Mas de una vez he oido que las salidas a comer en Caracas son un evento social antes que una ocasion de consumo. Y es cierto, la gente de la capital venezolana aprovecha de una forma singular su estancia en los restaurantes, convirtiendo con frecuencia cada mesa en el unico mueble de una casa de la que magicamente han desaparecido el resto de los comensales, abriendo posibilidades al chiste, la risa, el chisme, la discusion, el beso y hasta la griteria.
Pero ir al restaurante Alto, en el corazon de Los Palos Grandes, al norte del este y bien cerca de la imprescindible cordillera del Avila, es otra cosa.
Para los ojos es un colirio: el vidrio y la madera oscura se combinan armonicamente con la vegetacion, representada por dos arboles de imponente altura y desarrollo ramal, decorados con luces en el suelo y entre las altas ramas de forma dramatica para crear una sensacion dual de semipenumbra y de confort. Dentro de la "pecera" que alberga unas diez mesas hay otra pecera donde el equipo de cocina disfruta ostensiblemente de su labor. Fuera, de techo ofician las ramas de los arboles y hay cuatro o cinco mesas mas, dejandole uno de los lados a un tranquilo espejo de agua iluminado con velas y al que chorrean su liquido tres surtidores desde una pared de piedra tambien oscura. El contorno de las grandes hojas de los arboles esta reproducido en la cenefa de los vidrios-paredes, en las losas del piso y en las lamparas de metal pegadas al altisimo techo. La presentacion de los platos, en vajilla de generosas proporciones, privilegia los colores y las texturas de los alimentos.

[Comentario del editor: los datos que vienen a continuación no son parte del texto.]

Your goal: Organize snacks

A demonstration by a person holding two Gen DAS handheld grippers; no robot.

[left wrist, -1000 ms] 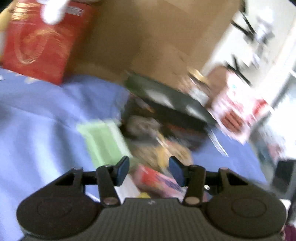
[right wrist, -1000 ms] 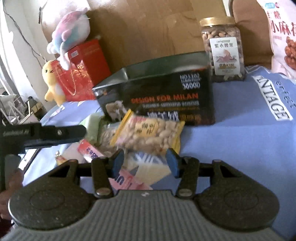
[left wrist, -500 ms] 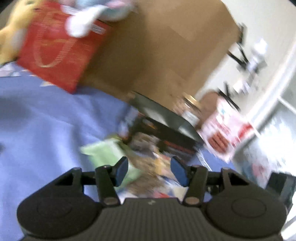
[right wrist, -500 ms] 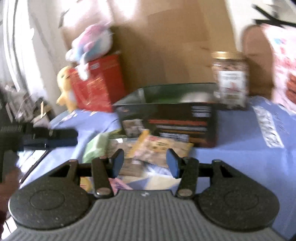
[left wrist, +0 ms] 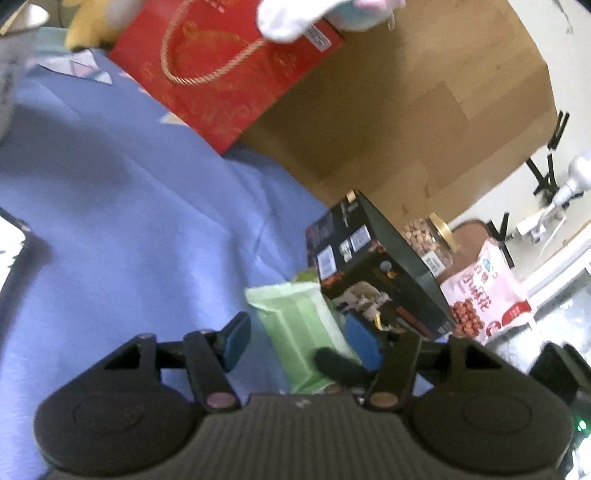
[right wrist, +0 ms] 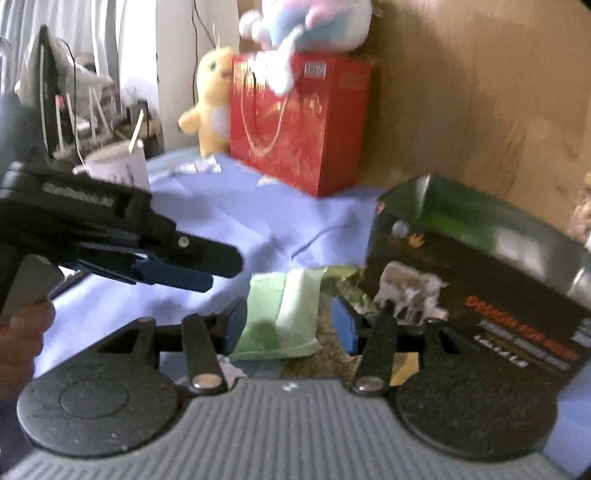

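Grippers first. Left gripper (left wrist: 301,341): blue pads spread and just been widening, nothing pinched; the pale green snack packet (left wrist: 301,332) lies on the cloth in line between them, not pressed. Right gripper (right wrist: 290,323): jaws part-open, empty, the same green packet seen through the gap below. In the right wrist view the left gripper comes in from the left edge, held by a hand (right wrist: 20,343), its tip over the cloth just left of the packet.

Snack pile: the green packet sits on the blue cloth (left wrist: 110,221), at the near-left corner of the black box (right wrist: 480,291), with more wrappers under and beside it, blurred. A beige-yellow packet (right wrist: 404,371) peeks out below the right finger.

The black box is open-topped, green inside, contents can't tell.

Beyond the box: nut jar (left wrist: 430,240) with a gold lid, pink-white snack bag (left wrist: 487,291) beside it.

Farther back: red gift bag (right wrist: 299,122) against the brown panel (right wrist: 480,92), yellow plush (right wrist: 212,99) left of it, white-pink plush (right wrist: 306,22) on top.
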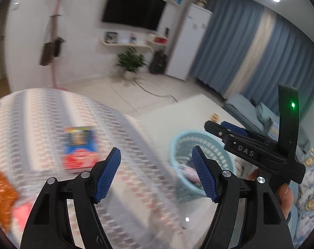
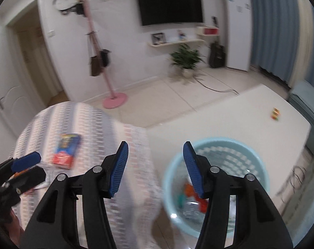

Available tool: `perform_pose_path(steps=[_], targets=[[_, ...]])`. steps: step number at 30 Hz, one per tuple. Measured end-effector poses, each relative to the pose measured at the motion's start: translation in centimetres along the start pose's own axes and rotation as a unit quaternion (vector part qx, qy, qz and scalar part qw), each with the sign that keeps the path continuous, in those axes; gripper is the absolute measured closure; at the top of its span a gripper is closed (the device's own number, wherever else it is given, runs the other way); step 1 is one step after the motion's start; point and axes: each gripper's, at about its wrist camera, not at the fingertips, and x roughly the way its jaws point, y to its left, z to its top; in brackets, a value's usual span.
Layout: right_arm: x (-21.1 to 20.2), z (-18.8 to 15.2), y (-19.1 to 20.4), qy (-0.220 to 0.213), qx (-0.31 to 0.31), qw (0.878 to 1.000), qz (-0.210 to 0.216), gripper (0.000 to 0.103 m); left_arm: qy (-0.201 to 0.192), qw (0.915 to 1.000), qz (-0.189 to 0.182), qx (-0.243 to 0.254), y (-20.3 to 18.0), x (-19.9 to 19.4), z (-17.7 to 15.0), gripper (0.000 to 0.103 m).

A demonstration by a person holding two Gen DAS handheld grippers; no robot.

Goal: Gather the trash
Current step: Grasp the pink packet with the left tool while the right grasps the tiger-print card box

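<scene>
A blue and red snack box (image 1: pixel 80 147) lies flat on the round table with the striped cloth (image 1: pixel 43 120); it also shows in the right wrist view (image 2: pixel 66 151). An orange wrapper (image 1: pixel 2 197) and a pink scrap (image 1: pixel 22 211) lie at the table's near left. My left gripper (image 1: pixel 156 172) is open and empty above the table's right edge. My right gripper (image 2: pixel 155 166) is open and empty, between the table and the light blue bin (image 2: pixel 258 166). The bin holds orange, red and clear trash (image 2: pixel 190 195). The bin also shows in the left wrist view (image 1: pixel 177 143).
A white low table (image 2: pixel 229 114) with a small coloured object (image 2: pixel 275 113) stands right of the bin. A pink coat stand (image 2: pixel 113 99), a potted plant (image 2: pixel 186 60) and a cable lie on the tiled floor beyond. A patterned sofa (image 1: pixel 310 191) is at the right.
</scene>
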Motion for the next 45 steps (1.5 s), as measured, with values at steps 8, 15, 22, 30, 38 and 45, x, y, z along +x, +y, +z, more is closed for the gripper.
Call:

Para el oido es la calma: el sonido del agua cayendo sobre el agua se interrumpe por las voces tranquilas y acogedoras de maitres y mesoneros, o por la brisa de la noche, o por el rumor que se antoja lejano de la conversacion de la mesa de al lado.
Para el tacto es la suavidad: los asientos son comodos, con apoyabrazos y cojines, los manteles y las servilletas blanquisimos se sienten finos, los cubiertos son bellos pero comodos.
Para el olfato es la delicia: la fragancia de la naturaleza en esta parte de la ciudad, acrecentada por la vegetacion del local, armoniza con los delicados aromas de los platos que evitan resaltarse sobre los del otro comensal.
Para el paladar es la gloria: nada sobra salvo imaginacion, nada falta. El chef y su equipo no tienen prisa alguna en entregar los pedidos porque cada mesa se reserva una sola vez en la noche y los platos han sido evidentemente pensados como una sensacion multiple, donde la prioridad la tiene la combinacion de texturas desde las entradas hasta los postres. La casa obsequia un "shot" de alguna variedad de gazpacho, aceitunas en delicada vinagreta y una mixtura de transparentes rodajas de papa y de platano pinton fritas. Si de entrada escoges el tiradito de pez dorado has acertado, pues es un tiradito pero no es el mismo de otros lugares y en esta ocasion se acompana de finas rodajas de vegetales y de una guacamole. Los raviolis de queso, que se disuelven en la boca, vienen debajo de una espuma de coco que recuerda que todo lo bueno es combinable. El parguito relleno parece el fruto de una coccion de varias horas al vapor y simplemente se deshace en el paladar. El postre contrapone y junta las texturas y temperaturas del ponche crema, la oblea, las lajas de cambur y la masa caliente de chocolate. Tomar un cafe despues habria sido crimen de loco.
Para la inteligencia es respeto: el servicio es impecable. Los mesoneros estan muy poco a la vista, pero los platos llegan y salen al tiempo que deben, por el lado que deben y al comensal que deben, sin preguntas y sin choque de vajillas y cubiertos. Pareciera que alli se remunera no por trabajo hecho sino por amabilidad demostrada. Te sientes huesped, no comensal. Te sientes importante.